Investasi asing untuk sebesar Rp 49 triliun untuk pembangunan pembangkit listrik tenaga surya (PLTS) terhambat masuk Indonesia imbas aturan tingkat komponen dalam negeri (TKDN). Kementerian Energi dan Sumber Daya Mineral mendorong adanya relaksasi TKDN untuk investasi hijau di Indonesia.
Direktur Jenderal Energi Baru Terbarukan dan Konservasi Energi (EBTKE) Eniya Listiani Dewi mengatakan, proyek PLTS terpaksa jalan di tempat lantaran polemik persyaratan TKDN tersebut. Aturan TKDN dari Kementerian Perindustrian menyatakan komponen dalam negeri untuk PLTS harus mencapai 60 persen.
Namun, dia mengatakan, banyak komponen PLTS yang masih harus impor. Investor asing juga kerap mensyaratkan untuk menggunakan komponen yang dia bawa bila ingin menanamkan modalnya di Indonesia.
“Banyak hal yang menjadi terhambat karena investasi itu semuanya harus memasukkan unsur TKDN,” kata Eniya saat dihubungi Katadata, Selasa (7/5).
Eniya mengatakan, pemerintah dan Komisi VII DPR sepakat jika pemasangan PLTS tetap menggunakan bahan lokal atau dalam negeri. Akan tetapi jika belum bisa terpenuhi oleh lokal, maka akan diberikan relaksasi.
Ia mengatakan, relaksasi yang dimaksud dikhususkan untuk investasi pengembangan PLTS dari luar negeri. Relaksasi ini akan diberikan melalui permohonan ke Kementerian Perindustrian.
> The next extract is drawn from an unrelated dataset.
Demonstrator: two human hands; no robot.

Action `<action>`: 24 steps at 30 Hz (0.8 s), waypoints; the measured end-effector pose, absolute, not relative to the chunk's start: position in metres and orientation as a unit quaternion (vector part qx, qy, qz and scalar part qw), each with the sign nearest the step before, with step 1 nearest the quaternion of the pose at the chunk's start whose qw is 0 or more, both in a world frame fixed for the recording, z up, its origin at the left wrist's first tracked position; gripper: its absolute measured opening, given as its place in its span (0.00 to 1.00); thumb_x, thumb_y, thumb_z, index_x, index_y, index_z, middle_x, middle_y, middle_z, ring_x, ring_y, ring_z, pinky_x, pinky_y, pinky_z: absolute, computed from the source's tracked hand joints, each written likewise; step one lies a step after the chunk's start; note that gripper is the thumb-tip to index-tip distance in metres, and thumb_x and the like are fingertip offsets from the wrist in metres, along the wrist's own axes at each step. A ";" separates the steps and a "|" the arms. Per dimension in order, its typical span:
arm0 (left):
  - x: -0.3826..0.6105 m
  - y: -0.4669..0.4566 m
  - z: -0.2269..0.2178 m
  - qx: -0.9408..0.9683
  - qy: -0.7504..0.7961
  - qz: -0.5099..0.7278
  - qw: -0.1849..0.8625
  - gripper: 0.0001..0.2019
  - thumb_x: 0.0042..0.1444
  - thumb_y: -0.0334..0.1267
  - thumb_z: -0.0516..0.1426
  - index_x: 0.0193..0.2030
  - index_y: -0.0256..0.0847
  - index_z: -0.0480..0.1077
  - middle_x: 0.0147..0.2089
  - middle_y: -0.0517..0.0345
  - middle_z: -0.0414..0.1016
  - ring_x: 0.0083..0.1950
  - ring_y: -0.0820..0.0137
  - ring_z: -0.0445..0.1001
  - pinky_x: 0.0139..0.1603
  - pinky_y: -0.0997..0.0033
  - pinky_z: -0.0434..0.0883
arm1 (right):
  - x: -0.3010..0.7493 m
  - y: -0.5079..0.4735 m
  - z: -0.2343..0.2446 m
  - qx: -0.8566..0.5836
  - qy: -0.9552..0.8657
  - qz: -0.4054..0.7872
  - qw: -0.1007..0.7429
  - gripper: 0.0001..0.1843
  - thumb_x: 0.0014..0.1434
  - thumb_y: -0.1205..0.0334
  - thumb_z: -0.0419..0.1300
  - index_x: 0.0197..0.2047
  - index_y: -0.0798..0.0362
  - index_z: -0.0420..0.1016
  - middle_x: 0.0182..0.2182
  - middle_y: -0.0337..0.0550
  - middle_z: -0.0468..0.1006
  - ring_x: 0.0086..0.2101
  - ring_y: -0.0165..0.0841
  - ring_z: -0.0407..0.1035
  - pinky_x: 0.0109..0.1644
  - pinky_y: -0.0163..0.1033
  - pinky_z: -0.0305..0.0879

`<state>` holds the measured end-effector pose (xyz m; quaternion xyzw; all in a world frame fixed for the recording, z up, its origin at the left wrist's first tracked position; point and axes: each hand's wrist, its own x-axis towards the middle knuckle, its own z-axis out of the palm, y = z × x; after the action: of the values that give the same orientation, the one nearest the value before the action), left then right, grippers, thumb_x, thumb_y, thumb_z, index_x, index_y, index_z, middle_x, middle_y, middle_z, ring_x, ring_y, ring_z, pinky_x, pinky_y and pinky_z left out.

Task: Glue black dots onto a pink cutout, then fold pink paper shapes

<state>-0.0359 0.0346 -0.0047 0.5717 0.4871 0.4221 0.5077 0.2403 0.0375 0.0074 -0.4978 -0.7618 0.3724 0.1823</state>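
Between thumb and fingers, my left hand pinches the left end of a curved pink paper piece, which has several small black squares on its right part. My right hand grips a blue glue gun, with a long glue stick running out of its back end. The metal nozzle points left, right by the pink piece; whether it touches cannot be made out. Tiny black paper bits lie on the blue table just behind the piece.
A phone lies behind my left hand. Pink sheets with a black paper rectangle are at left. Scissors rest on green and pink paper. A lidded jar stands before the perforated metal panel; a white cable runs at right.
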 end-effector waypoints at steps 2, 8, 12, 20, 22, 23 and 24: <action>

Setelah itu, Kementerian Perindustrian melakukan koordinasi dengan Kementerian Koordinator Bidang Kemaritiman dan Investasi (Kemenko Marves) yang merupakan tim nasional program Peningkatan Penggunaan Produk Dalam Negeri (P3DN). Anggota timnas P3DN inilah yang akan menentukan melakukan persetujuan mengenai relaksasi dari TKDN.
“Jadi istilahnya tidak memenuhi tidak apa-apa, tetapi ada banyak pertimbangan yang akan dilakukan, dan yang memutuskan adalah timnas P3DN,” ujarnya.
Temuan riset Bain and Company, Temasek, GenZero, bersama Amazon Web Services melalui laporan bertajuk Southeast Asia’s Green Economy 2023 Report. Laporan itu menemukan bahwa nilai investasi yang diterima untuk mendukung ekonomi hijau (green economy) di kawasan Asia Tenggara justru menurun dalam dua tahun terakhir.
Tercatat, nilai investasi hijau Asia Tenggara pada 2022 hanya mencapai US$5,2 miliar atau setara Rp77,45 triliun (kurs Rp14.895/US$). Angka tersebut turun 7% dari tahun sebelumnya (year-on-year/yoy).
Pada 2021, nilai investasi hijau negara-negara di kawasan ini mencapai US$5,6 miliar atau setara Rp83,41 triliun. Nilai itu juga menurun jika dibandingkan pada 2020, yang nilainya sempat mencapai di angka US$6,6 miliar atau Rp98,3 triliun.
Menurut Bain and Company, penurunan investasi asing menjadi salah satu alasan merosotnya penerimaan sektor ini pada 2022. Tercatat, investasi dari luar Asia Tenggara mengalami penurunan hingga 50% (yoy), meskipun investasi antarnegara di kawasan justru mengalami peningkatan 2 kali lipat.
Bain and Company mengatakan, komitmen investasi hijau di kawasan Asia Tenggara pada 2022 meningkat, namun belum terealisasikan ke dalam bentuk belanja modal.
“Komitmen modal baru dari pemerintah dan korporasi meningkat, tetapi belum diwujudkan ke dalam lebih banyak transaksi dan pengeluaran dalam skala besar,” kata Bain and Company.